Si tratta di un battere già di per sé particolarmente resistente, dato che possiede una capsula che lo protegge dalla fagocitosi e lo rende molto resistente ai meccanismi di difesa dell’ospite. È in grado di colonizzare facilmente i pazienti immunodepressi o immunodeficienti, soprattutto dopo un trattamento antibiotico che deprime l’organismo, rendendolo indifeso di fronte al contagio.

Fattori di rischio

La klebsiella pneumoniae è presente in ogni ambiente, ma i soggetti sani e immunocompetenti sono in grado di difendersi e di non contrarla. Ci sono però alcune condizioni che predispongono al contagio da KP:

  • Ospedalizzazione (soprattutto in terapia intensiva): il rischio di contrarre la KP è direttamente proporzionale alla durata della degenza ospedaliera; infatti la KP è più frequentemente associata a ricoveri prolungati
  • Interventi chirurgici
  • Comorbilità e polipatologie
  • Immunodepressione o immunodeficienza
  • Utilizzo prolungato di dispositivi medici invasivi (CV, tubo orotracheale, tracheostomia, ventilazione meccanica, ecc)

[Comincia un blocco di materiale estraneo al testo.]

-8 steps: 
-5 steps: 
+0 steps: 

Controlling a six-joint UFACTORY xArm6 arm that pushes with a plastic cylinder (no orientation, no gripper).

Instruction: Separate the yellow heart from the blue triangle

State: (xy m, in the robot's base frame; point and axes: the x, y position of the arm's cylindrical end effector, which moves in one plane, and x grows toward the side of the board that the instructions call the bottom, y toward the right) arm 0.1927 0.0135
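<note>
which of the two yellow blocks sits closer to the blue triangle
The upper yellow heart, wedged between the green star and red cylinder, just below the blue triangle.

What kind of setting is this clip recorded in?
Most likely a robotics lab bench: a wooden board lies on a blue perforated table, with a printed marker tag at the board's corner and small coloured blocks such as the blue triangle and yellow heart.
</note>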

Tutte circostanze che, nostro malgrado, in tempo di Covid sono diventate purtroppo ‘familiari’. Ed è questo uno dei principali motivi per cui l’antibiotico resistenza che gli italiani stanno sviluppando sempre di più è rischiosa in questo preciso momento storico.

La klebsiella, inoltre, è considerata un’infezione trasmissibile per contatto. Dunque, ambienti con igiene inadeguata, o ambienti promiscui come quello ospedaliero, rendono facile per l’infezione diffondersi e trasmettersi. Le vie di contagio possono infatti essere le mani del personale sanitario, ma anche le superfici ambientali come maniglie, letti, bagni, si spiega anche su nurse.24.

Sintomi

A seconda della localizzazione organica, la klebsiella pneumoniae può dare diverse manifestazioni cliniche. Ecco quelle più frequenti:

  • Polmoniti
  • Batteriemie (infezioni nel torrente ematico)
  • Infezioni urinarie
  • Diarrea
  • Colecistite
  • Meningite

L’antibiotico resistenza non è di certo un problema ‘nuovo’. Da tempo ormai i biologi lanciano allarmi in tal senso. Le cause sono diverse, una tra tutte l’eccessivo uso e abuso di antibiotici anche quando non è strettamente necessario. Un problema, dicevamo, atavico, ma che alla fine della pandemia potrebbe avere dei contraccolpi molto invasivi ai quali si deve iniziare a far fronte già da ora.